_RECORDS FOR THIS EXERCISE_:
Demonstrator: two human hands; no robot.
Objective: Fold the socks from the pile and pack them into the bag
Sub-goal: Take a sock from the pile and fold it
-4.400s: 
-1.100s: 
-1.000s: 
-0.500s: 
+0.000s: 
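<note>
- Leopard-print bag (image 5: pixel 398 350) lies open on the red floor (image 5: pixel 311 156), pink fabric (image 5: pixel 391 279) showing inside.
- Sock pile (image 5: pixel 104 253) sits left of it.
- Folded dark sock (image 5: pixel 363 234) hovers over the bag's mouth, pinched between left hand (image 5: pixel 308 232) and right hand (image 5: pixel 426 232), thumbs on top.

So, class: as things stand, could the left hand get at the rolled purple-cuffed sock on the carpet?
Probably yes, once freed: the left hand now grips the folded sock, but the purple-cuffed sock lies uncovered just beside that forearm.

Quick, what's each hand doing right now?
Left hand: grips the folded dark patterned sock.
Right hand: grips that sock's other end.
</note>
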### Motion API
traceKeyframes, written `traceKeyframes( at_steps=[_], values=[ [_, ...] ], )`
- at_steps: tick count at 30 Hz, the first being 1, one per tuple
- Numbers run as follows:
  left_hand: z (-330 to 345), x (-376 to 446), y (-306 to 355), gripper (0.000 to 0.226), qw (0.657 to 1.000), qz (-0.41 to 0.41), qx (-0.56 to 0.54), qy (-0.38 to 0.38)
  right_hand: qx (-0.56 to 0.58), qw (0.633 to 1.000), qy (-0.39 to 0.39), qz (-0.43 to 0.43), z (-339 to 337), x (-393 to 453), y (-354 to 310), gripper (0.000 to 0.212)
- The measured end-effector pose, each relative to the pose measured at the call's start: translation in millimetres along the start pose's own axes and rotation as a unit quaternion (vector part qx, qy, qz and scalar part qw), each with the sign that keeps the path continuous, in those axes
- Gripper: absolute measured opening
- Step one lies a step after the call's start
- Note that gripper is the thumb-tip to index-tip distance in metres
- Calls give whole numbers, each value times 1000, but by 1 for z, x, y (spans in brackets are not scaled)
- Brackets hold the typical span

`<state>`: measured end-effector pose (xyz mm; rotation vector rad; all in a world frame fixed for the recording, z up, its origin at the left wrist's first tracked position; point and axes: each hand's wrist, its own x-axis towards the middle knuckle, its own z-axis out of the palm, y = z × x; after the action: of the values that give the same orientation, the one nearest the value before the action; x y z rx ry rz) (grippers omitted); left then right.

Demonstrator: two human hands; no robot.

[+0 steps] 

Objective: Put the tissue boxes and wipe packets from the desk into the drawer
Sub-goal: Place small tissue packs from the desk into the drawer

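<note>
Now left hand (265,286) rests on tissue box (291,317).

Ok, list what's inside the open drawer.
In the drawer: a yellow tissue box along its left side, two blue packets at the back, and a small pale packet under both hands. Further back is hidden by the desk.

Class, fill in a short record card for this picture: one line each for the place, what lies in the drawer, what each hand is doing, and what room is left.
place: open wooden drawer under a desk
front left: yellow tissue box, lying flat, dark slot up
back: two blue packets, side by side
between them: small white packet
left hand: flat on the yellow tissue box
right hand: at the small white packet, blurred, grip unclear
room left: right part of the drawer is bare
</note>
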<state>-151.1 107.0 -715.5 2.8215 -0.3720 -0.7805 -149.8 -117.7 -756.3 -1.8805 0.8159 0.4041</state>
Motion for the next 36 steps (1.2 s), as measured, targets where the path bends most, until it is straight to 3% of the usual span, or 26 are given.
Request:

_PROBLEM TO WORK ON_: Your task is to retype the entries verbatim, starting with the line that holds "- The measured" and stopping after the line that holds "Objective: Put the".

_RESULT_:
- The measured end-effector pose, each relative to the pose measured at the call's start: translation in millimetres along the start pose's own axes and rotation as a unit quaternion (vector part qx, qy, qz and scalar part qw), each with the sign that keeps the path continuous, in those axes
- Gripper: absolute measured opening
- Step one lies a step after the call's start
- Note that gripper is the thumb-tip to index-tip distance in metres
- Calls give whole numbers, each value times 1000, but by 1 for z, x, y (spans in brackets are not scaled)
- Brackets hold the typical span

`<state>`: measured end-effector pose (xyz mm; rotation vector rad; all in a world frame fixed for the recording, z up, its origin at the left wrist's first tracked position; point and axes: each hand's wrist, its own x-axis towards the middle knuckle, its own z-axis out of the palm, y = z × x; after the action: of the values that give the same orientation, the one nearest the value before the action; x y z rx ry rz) (grippers omitted); left then right.

Demonstrator: two human hands; no robot.

[+0 steps] 

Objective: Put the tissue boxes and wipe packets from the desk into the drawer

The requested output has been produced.